Теперь я вспоминала те ночи, когда мы с мамой спали на старом диване, слушая, как за стеной продолжаются крики и стук – это значило, что к отцу пришли друзья. Мама обнимала меня, ее руки были теплыми и надежными, спасая от всего, что происходило вокруг.
В детстве мне часто было стыдно за свою семью, я стеснялась пригласить кого-то домой. Терялась и врала, когда меня спрашивали, как дела, что я делала на выходных, пойду ли завтра гулять. Я никогда не знала, что будет завтра. Смогу ли я выспаться или мама и отец опять подерутся? Получится ли сделать уроки нормально или придется прятаться в туалете? Пойдет ли мама со мной в магазин, как обещала, или ей придется искать отца за гаражами, потому что позвонили соседи и сказали, что он там буянит? Я росла с ощущением, что я лишняя, ведь мама всегда была занята только отцом. А потому всегда хотелось убежать. Если не из дома, то хотя бы в другой мир. В фильмы, книги, в собственные фантазии.
Кто же знал, что убежать получится в прямом смысле.

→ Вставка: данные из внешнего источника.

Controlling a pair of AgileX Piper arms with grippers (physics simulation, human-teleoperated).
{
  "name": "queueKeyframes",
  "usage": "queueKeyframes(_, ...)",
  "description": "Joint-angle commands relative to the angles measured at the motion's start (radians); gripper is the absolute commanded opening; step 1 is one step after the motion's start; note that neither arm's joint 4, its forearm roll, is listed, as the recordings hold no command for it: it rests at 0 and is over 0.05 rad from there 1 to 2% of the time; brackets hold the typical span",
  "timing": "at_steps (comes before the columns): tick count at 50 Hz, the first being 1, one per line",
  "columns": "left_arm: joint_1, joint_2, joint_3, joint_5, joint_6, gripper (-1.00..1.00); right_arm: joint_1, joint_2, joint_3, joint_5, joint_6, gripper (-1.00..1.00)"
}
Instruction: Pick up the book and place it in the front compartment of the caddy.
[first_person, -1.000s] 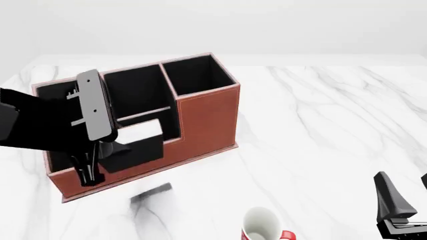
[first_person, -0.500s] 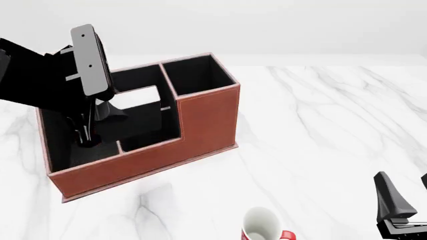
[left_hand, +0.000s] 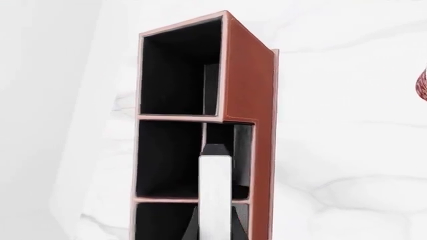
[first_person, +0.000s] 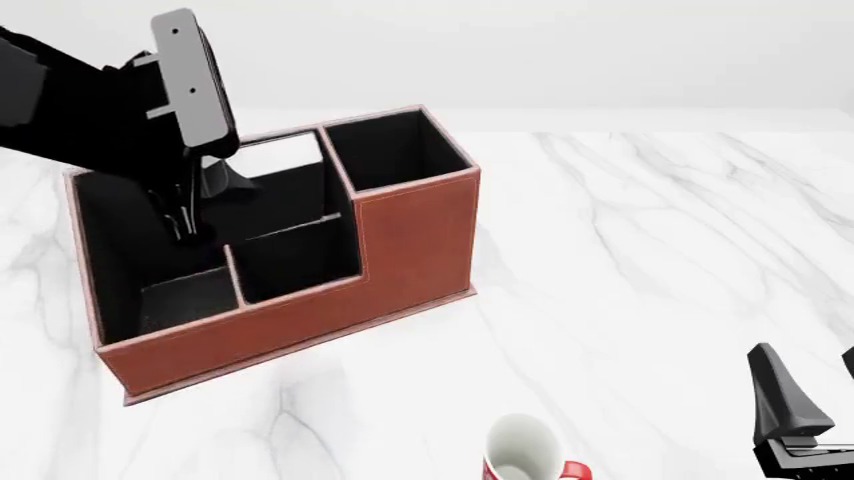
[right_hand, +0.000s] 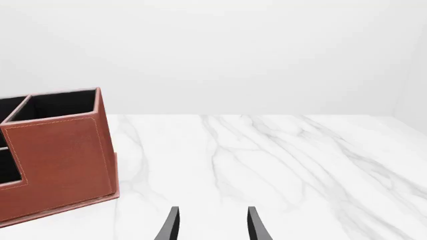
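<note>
The reddish-brown caddy (first_person: 416, 240) stands at the table's left with its black-lined cells open upward, and it also shows in the right wrist view (right_hand: 60, 155). My left gripper (first_person: 187, 222) hangs above it, shut on the book (first_person: 283, 157). The book is black with a white strip of page edges on top and is held on edge over the caddy's middle cells, higher than the walls. In the left wrist view the book's white edge (left_hand: 215, 195) sits between my fingers, above the caddy (left_hand: 250, 75). My right gripper (first_person: 807, 400) rests open at the near right, holding nothing (right_hand: 213, 227).
A red-and-white mug (first_person: 523, 450) stands at the front edge, right of the caddy. Marble tabletop (first_person: 641, 250) stretches from the caddy to the right gripper. A pale wall rises behind the table.
My left gripper has risen and moved toward the back with the book, from low at the caddy's front wall to above its middle cells. The right arm has not moved.
</note>
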Motion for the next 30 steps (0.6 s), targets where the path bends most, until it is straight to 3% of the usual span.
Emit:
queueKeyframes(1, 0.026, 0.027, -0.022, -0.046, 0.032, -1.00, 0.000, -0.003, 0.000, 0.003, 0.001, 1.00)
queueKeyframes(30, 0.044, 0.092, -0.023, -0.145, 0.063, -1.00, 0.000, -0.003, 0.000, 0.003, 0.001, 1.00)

В институт я поступила в другом городе. Главным критерием выбора было наличие общежития, а не престижность вуза. Но мне повезло, потому что инженерная специальность пришлась по душе: механизмы и машины я понимала куда лучше людей. Сразу после окончания университета устроилась на завод, на котором проходила практику. Желания возвращаться домой не было. Мы лишь иногда созванивались с мамой, и она рассказывала об очередных выкрутасах отца.
Я выросла с обостренным чувством ответственности. Если я не заступлюсь за маму, то кто? Больше ведь некому. И я заступалась. Снова и снова. Единственное, чего никак не могла понять – почему она не уйдет от него? Раньше она говорила, что остается ради меня, чтобы «поднять на ноги». Но ведь я давно жила отдельно, а она по-прежнему оставалась с ним.
Однако, несмотря на добровольное одиночество, я всегда чувствовала, что не одна. Что, если что-то случится, мне есть кому позвонить, к кому поехать, кому рассказать о своих проблемах, в конце концов. Сейчас же такого не было. Наверное, поэтому к здешним родственникам – «отцу»-императору Лю Шаню и «сестре» Лю Ифэй – старалась относиться с теплом и уважением, перенося на них неистраченные чувства к моей настоящей родне. Я была рада пить чай вместе с Ифэй, говорить о погоде и слушать сплетни о чьих-то наложницах. Была рада ужинать с отцом и улыбаться в ответ на то, как он в очередной раз называет меня Цыпленком.
Я все еще думала инсценировать свою смерть и сбежать, но чем больше времени проводила во дворце, тем заметнее это желание слабело – я начинала сомневаться. Если Лю Луань умрет, пусть даже не по-настоящему, останутся люди, которым ее смерть разобьет сердце. Раз так, нужно сделать все, чтобы выжить.
Но даже если выжить получится, что я буду делать дальше? Смогу ли спокойно смотреть, как Вэй Лун женится на наследной принцессе лишь затем, чтобы занять место императора, а после убить ее?
Когда я в сопровождении стража оказывалась рядом с Лю Ифэй, то видела, как она тянется к нему, какие взгляды бросает в надежде, что он тоже ее заметит. В дораме между ними было полно случайных прикосновений, многозначительных фраз, напряжения, витавшего в воздухе. Но в реальности все выглядело иначе: безучастное лицо, взгляд в пол. «Как прикажете, наследная принцесса», «Если вы того пожелаете, наследная принцесса». Вэй Лун, казалось, не замечал ее усилий, а ответы на прямые вопросы были скорее вежливыми, чем заинтересованными.
С другой стороны, в оригинале Лю Луань прикладывала максимум усилий, чтобы нарочно опорочить свою сестру в его глазах и выгодно блеснуть на ее фоне. И получалось все ровно наоборот. Я же ничего такого не делала. Может быть, в этом дело? А в остальном все течет своим чередом? Ведь порой я замечала, как Вэй Лун сверлит сестру долгим задумчивым взглядом, когда думает, что никто не видит.